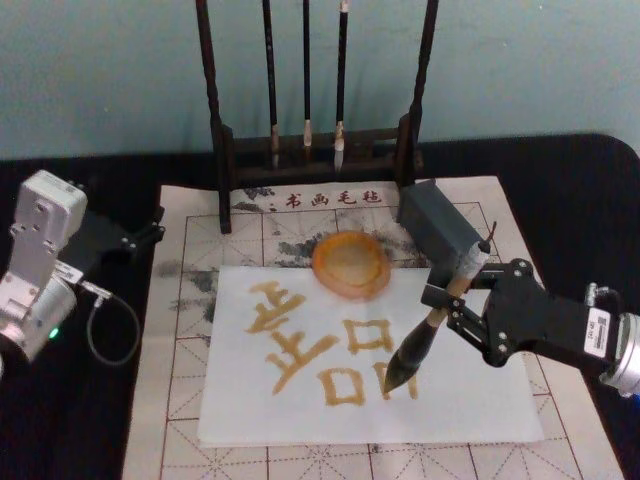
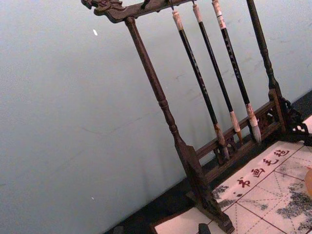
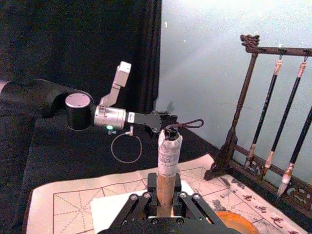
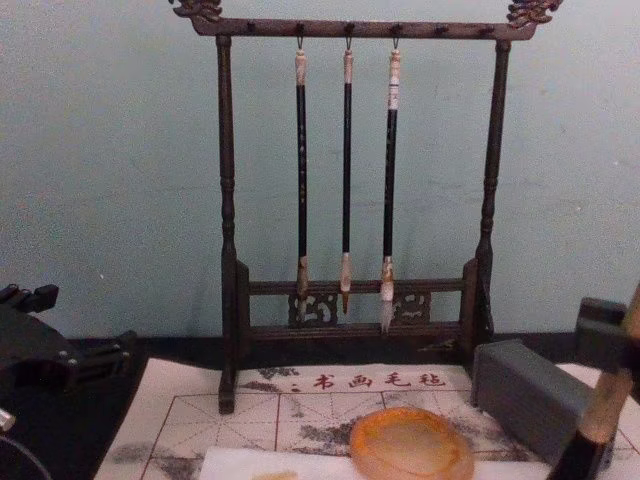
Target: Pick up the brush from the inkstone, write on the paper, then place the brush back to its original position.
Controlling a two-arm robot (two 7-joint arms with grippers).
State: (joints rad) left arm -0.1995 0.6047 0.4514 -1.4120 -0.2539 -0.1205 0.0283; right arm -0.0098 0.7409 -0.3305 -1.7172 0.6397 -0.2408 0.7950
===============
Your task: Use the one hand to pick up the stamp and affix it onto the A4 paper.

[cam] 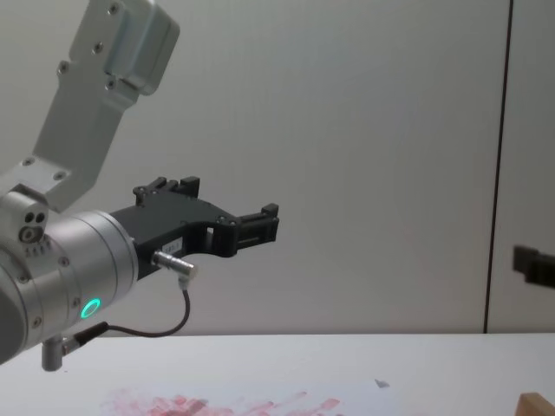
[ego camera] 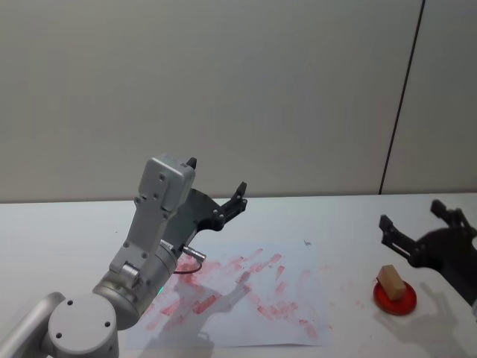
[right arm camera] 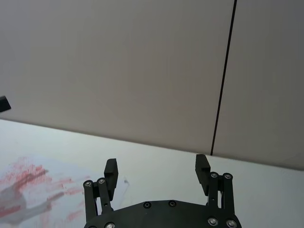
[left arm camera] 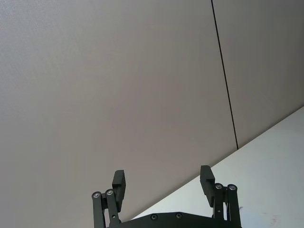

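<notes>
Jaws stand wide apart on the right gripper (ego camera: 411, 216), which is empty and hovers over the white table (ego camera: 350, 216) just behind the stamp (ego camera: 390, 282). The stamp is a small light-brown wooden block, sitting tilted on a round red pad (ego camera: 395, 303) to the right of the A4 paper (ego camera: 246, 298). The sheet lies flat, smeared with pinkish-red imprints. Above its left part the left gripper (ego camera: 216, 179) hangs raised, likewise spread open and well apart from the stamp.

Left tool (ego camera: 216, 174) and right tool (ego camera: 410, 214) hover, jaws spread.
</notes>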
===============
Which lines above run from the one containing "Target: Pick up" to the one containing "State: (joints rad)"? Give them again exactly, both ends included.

Target: Pick up the brush from the inkstone, write on the paper, then place the brush back to its original position.
Controlling a two-arm robot (two 7-joint arms with grippers).
State: (joints rad) left arm -0.1995 0.6047 0.4514 -1.4120 -0.2539 -0.1205 0.0283; right arm -0.0098 0.7409 -0.3305 -1.7172 0.6397 -0.2408 0.7950

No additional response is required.